JulesGM · 2022-12-12T17:51:05Z

Again, the situation is that a number of frameworks are written assuming that you can do tensor.numpy() at any time, which is true for everything but for bfloat16.

Implementing something like torch.default_bfloat16_numpy_type(torch.float32) would solve this problem in a very reasonably clean way.

vadimkantorov · 2022-12-12T23:35:26Z

one way is to have some default preserving precision (e.g. .numpy(upcast=True, downcast=False) or .numpy(dtype=None) / .numpy(dtype=torch.float32) / .numpy(dtype=torch.float16)) and then having the user to maintain/pass global state for passing to numpy(). This might work because numpy() isn't being called in a recursive way currently, so might uphold propagation of this global state onto user. Enabling existing libraries for bfloat16 might be an argument for adding torch global state, but in my experience it's better in the mid-term to inflict some changes than adding more global state

JulesGM · 2022-12-12T23:50:25Z

That sounds good to me. Having a way to set a global state for the conversion default (per dtype or for bfloat16 specifically) and then allowing the specification of output dtypes in .numpy() sounds reasonable. The part with the global state is what sounds more important to me now. @rgommers would be curious to know your thoughts on this.

rgommers · 2022-12-13T19:48:31Z

Again, the situation is that a number of frameworks are written assuming that you can do tensor.numpy() at any time, which is true for everything but for bfloat16.

For completeness: there are more important exceptions (non-cpu and requires-grad tensors). So it's code that is doing a_tensor.clone().cpu().numpy() (e.g here for stable_baselines).

Related: gh-36560 wanted to make that easier by adding a force keyword, and .numpy() already has that: Tensor.numpy docs.

An alternative here is to make force=True cast bfloat16 to float32. That would answer the request here without more special-case keywords.
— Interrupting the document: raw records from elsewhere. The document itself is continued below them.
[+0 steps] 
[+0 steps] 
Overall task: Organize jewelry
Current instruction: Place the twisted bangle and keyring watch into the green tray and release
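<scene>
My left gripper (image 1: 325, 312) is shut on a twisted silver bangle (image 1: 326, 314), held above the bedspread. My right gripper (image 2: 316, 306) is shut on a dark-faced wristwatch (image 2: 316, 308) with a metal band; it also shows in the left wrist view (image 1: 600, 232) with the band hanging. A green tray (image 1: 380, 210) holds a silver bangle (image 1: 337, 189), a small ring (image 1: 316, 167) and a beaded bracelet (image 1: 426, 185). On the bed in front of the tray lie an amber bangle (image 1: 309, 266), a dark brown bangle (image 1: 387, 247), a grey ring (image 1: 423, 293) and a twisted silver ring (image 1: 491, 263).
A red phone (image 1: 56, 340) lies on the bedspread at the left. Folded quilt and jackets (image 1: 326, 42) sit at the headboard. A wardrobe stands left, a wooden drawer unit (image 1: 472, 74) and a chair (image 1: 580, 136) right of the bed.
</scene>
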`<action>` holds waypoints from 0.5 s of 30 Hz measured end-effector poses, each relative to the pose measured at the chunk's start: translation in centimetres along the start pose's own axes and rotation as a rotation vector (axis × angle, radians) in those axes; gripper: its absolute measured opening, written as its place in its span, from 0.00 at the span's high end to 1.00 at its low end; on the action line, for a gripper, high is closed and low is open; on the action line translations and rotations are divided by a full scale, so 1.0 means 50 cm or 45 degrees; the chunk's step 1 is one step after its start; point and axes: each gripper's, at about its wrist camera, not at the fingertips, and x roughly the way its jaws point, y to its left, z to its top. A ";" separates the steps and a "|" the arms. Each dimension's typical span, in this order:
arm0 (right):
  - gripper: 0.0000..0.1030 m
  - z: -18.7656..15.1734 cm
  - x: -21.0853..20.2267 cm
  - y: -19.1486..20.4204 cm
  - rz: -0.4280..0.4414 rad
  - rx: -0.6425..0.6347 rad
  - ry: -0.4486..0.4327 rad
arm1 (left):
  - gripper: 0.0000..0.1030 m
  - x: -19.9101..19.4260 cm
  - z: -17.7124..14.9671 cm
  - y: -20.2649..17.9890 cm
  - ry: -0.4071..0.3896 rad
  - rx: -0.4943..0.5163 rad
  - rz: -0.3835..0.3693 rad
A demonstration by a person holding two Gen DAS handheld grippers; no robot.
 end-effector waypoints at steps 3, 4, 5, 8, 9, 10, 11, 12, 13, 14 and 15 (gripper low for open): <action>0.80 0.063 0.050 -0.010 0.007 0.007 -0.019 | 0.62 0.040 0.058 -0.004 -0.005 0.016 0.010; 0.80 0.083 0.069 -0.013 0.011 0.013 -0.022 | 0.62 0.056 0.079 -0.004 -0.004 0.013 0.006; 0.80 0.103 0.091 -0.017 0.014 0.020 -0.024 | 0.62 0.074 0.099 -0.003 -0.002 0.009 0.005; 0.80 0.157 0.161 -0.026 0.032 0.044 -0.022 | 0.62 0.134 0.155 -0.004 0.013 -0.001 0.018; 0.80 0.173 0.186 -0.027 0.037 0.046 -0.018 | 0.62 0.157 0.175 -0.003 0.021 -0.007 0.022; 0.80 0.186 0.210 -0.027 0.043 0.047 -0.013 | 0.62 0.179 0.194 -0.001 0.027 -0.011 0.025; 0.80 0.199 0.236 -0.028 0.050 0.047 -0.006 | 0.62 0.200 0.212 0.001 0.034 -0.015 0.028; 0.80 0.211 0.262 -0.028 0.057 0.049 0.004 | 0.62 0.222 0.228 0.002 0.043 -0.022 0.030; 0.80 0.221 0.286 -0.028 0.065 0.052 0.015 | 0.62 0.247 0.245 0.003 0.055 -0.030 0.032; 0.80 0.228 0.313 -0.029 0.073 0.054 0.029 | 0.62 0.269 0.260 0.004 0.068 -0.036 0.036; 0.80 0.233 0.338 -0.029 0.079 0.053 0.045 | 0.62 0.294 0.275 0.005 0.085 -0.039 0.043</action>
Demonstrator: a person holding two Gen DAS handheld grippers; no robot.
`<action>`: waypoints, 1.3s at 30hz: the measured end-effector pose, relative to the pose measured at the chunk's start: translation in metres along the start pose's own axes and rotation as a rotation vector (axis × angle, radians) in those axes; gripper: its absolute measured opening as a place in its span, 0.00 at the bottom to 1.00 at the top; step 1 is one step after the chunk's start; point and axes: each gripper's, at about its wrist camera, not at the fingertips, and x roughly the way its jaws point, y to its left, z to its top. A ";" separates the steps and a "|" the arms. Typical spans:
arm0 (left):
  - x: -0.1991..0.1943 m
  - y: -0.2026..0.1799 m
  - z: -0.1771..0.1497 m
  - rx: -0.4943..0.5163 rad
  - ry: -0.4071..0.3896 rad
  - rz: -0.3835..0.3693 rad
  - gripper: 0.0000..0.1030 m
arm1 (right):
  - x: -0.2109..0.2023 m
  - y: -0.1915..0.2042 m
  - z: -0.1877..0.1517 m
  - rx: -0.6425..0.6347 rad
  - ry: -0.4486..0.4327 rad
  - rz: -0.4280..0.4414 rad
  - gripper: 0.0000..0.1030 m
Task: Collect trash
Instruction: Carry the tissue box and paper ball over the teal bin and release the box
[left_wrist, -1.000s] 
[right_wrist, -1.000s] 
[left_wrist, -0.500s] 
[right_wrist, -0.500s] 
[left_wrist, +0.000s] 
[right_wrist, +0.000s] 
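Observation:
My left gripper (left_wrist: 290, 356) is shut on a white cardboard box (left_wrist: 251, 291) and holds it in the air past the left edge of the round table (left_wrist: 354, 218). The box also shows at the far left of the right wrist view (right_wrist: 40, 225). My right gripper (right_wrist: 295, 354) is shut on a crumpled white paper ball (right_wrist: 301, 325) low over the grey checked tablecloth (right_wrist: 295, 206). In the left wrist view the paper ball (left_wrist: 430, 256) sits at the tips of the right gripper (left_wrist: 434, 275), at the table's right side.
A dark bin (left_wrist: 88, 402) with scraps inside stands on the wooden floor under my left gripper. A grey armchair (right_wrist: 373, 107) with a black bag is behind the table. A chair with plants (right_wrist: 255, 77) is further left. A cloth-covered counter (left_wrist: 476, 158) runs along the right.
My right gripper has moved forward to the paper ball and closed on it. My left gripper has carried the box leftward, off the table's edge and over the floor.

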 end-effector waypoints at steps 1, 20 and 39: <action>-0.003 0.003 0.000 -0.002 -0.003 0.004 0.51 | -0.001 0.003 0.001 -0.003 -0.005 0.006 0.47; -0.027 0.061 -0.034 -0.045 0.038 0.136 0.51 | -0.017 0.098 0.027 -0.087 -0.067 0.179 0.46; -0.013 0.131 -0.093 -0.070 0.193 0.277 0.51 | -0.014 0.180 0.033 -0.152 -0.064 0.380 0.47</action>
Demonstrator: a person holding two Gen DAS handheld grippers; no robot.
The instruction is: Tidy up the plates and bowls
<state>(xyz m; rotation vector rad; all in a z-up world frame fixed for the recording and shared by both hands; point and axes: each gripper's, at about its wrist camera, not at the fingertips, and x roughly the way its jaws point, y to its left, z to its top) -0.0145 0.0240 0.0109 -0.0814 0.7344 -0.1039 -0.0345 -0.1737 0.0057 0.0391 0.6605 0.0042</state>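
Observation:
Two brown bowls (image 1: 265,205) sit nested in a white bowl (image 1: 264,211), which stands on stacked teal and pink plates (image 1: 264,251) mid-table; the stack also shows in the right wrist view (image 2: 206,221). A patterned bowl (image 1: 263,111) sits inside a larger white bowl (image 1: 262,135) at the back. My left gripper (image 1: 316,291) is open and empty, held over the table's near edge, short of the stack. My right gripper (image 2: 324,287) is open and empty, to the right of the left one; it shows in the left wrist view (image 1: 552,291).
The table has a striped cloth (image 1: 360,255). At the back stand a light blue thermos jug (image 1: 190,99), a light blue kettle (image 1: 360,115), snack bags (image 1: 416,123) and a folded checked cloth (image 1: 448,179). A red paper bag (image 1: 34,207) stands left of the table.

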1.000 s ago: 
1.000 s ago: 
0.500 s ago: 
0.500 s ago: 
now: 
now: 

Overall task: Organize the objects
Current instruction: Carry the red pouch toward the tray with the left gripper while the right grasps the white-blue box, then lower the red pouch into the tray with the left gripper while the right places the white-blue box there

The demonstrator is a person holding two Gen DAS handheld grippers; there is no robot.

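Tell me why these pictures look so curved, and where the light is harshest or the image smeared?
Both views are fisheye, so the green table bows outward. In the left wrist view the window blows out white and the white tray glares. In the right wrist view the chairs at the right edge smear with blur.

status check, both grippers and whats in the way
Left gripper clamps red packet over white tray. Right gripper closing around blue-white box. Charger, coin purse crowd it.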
This might work because numpy() isn't being called in a recursive way currently, so might uphold propagation of this global state onto user.

Global state is pretty painful to manage though, you start having to worry about things like multi-threading/processing.

If a user has to set anything at all, I don't think it matters if it's global state, or using .astype, or force=True. WDYT about using force=True?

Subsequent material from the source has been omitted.